Rather than trying to find the words for describing these dorsal experiences, we attempt to lean back, allowing the experience to somehow find its own way into language. It is often only in the act of returning to the recordings that we realise what has been said (realise — to bring into existence, make or cause to become real, comprehend the reality of), for in the process of conversation itself the words can have a quality of air or water, disappearing, dissolving even as they appear. The act of transcription is a patient practice, returning to the recordings over and over. Rather than necessarily crystallising our textual materials into a conclusive or definitive written form, we are interested in how an experimental practice of reading and re-reading might keep the texts alive, endlessly capable of being reconfigured. Reading as a live process of sense-making where content is each time apprehended afresh. In parallel, we return to the transcript material again, deep diving into specific words that were recurring or resonant during a particular research phase through a live practice of etymological exploration. These phases of research activity have a sequential dimension, but are also inherently interwoven, cyclical, looping, where the findings generated within one phase of practice are re-visited, re-activated, re-organised and re-enlivened within the next.

 

Returning: A Folding Back


During the first period of our research enquiry (January 2021 – May 2022), our blocks of exploration proceeded through the arc of practice described above.11 However, in October 2022, rather than continuing as such, we became interested in what might emerge through returning back to the practice: by reactivating existing scores and exercises; by returning to and reflecting upon occasions where we had shared our enquiry with others; by coming back to the archive of transcripts; by listening and re-listening to our accumulation of dorsal readings, listening as a form of returning. We undertook six blocks of exploration (which we called Returning I – VI) between October 2022 and February 2024 where we focused specifically on various acts of returning. Within this exposition we return to and re-activate the conversation transcripts generated during this specific phase of enquiry, re-meeting and re-imagining this material anew through the intermingling of two linguistic approaches each generating its own form of sense-making (presented on the left of this exposition).

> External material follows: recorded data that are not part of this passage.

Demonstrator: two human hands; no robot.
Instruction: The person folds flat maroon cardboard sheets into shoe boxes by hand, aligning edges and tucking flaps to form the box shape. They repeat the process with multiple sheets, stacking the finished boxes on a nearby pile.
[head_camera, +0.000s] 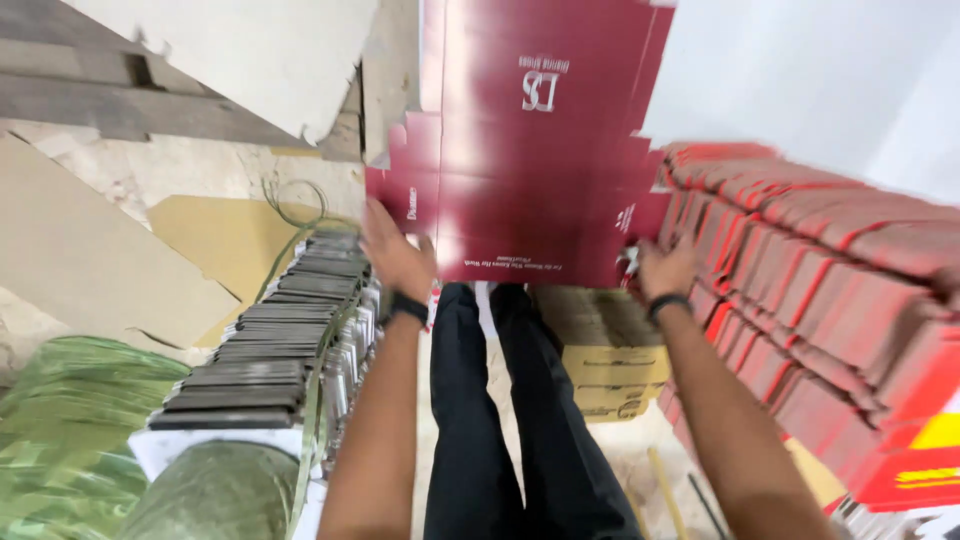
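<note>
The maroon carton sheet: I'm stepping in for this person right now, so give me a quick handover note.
Left hand grips the lower left edge of the flat maroon carton sheet; right hand grips its lower right edge, the sheet held up in front. Stack of dark flat sheets lies left, folded red boxes are stacked right. The sheet is unfolded; folding remains.

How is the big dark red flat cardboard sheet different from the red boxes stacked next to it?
The dark red flat cardboard sheet is unfolded and held up by the left hand and right hand; the stacked red boxes look folded and lie in rows. The sheet is darker maroon; the boxes are brighter red. Both appear to be printed cardboard.
</note>
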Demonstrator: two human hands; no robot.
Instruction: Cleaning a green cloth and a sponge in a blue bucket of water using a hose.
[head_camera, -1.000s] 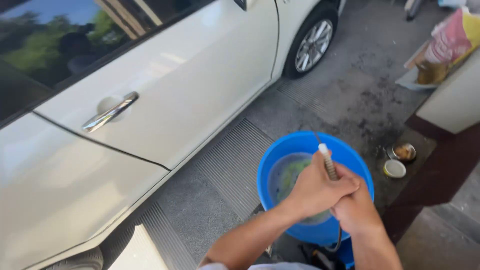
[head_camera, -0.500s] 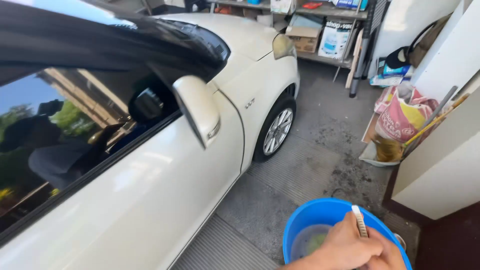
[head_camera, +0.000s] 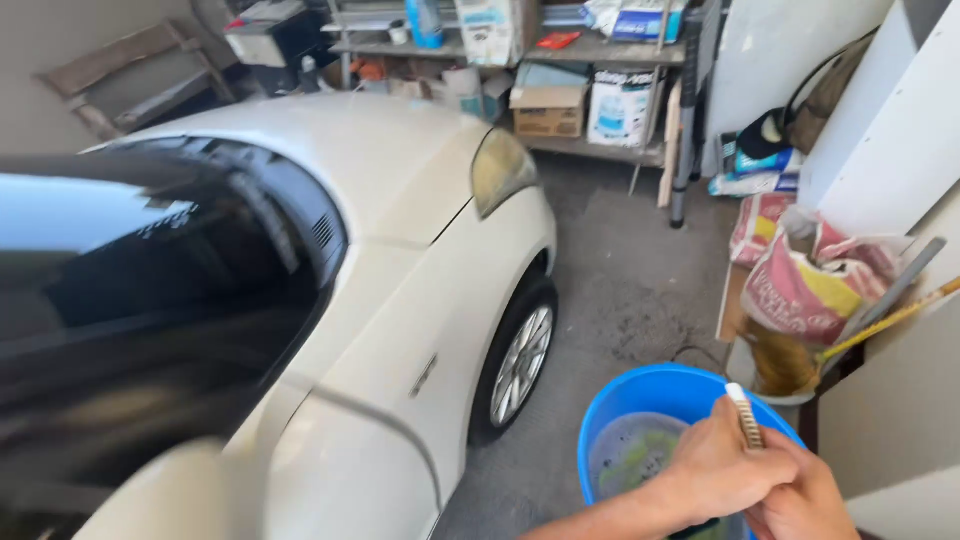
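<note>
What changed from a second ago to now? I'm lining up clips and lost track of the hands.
The view swung up from the car's door to its front wheel and the shelves; the blue bucket slid to the lower edge. Both hands, left hand and right hand, stayed clasped on the ridged handle over the soapy water. Nothing was let go.

Two bare hands, one forearm, bottom right of frame.
Left hand (head_camera: 715, 465) and right hand (head_camera: 800, 500) ungloved, no rings or watch seen; left forearm bare to the frame edge, no sleeve showing; right wrist cut off, so possibly something worn there.
</note>
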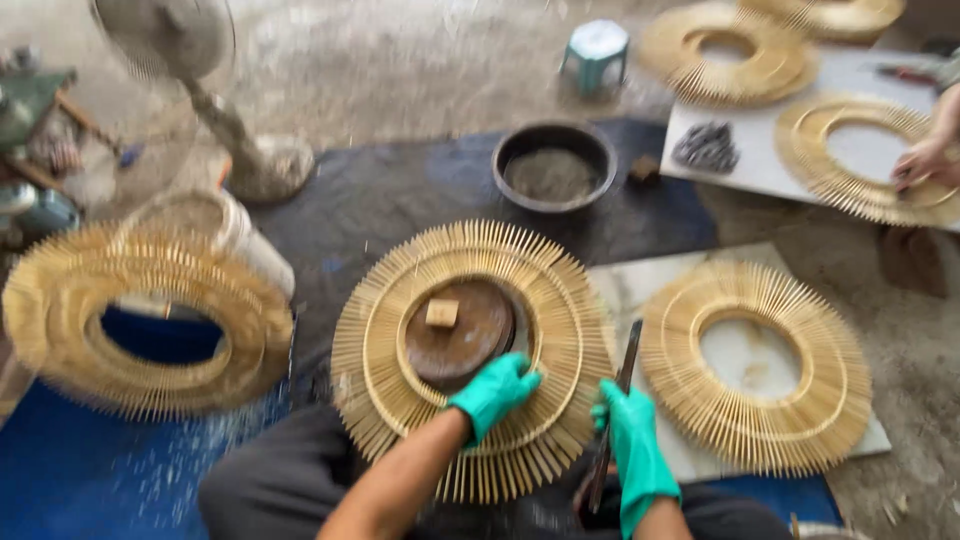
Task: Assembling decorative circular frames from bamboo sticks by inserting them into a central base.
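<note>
Central sunburst ring [470, 360] of thin golden sticks taken as landmark; lying flat on dark sheeting [400, 195] directly ahead of the seated person's knees. Round brown disc [462, 330] set inside the ring's opening, small pale wooden block [441, 313] resting on top of the disc.

Left hand [494, 392], in a green glove, pressed onto the ring's inner band at its near right side, fingers curled over the band toward the disc. Grasp closed on the ring.

Right hand [633, 445], also green-gloved, just off the ring's near right edge, clenched around a long dark tool [615, 420]. Tool upright, tip pointing away from the person, beside the ring's right rim; contact with the sticks not determinable.

Second ring [755, 365] right of the landmark, flat on a pale slab [625, 285]. Third ring [145, 320] left of the landmark, blurred, tilted against a whitish bucket [225, 235]. Dark bowl [553, 165] of grey material beyond the landmark. Standing fan [200, 80] beyond and to the left.

Far right beyond the landmark: another person's hand [925, 160] resting on a further ring [865, 160] on a white board [760, 150], with a grey pile [706, 147] alongside. Small teal stool [596, 50] farther back.
</note>
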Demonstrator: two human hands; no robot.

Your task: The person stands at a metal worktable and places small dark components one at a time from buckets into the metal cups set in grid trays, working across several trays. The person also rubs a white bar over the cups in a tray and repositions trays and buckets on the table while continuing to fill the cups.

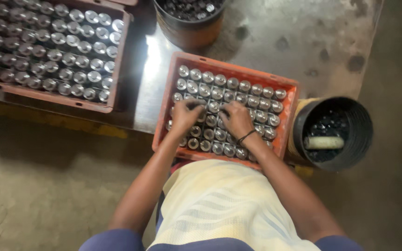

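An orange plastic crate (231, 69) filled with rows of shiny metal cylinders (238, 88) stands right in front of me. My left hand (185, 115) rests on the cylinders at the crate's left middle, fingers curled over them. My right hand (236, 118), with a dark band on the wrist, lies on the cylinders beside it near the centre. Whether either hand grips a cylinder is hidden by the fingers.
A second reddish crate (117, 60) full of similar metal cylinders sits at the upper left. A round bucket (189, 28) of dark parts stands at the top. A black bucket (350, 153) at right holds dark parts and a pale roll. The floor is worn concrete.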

The two language-based approaches are:

* Condensation: We returned to the conversation transcripts generated within our the six ‘blocks’ of practice (Returning I  VI). Re-reading these transcripts again and again, over time and through several iterations, we have been able to gradually condense, even densify, the original texts towards a series of thought fragments, which in turn speak of and to our process of dorsal practising, and the act of turning and re-turning therein.12 These ‘condensations’ or ‘densifications’ are presented as six sections of written fragments (I  VI) within the exposition.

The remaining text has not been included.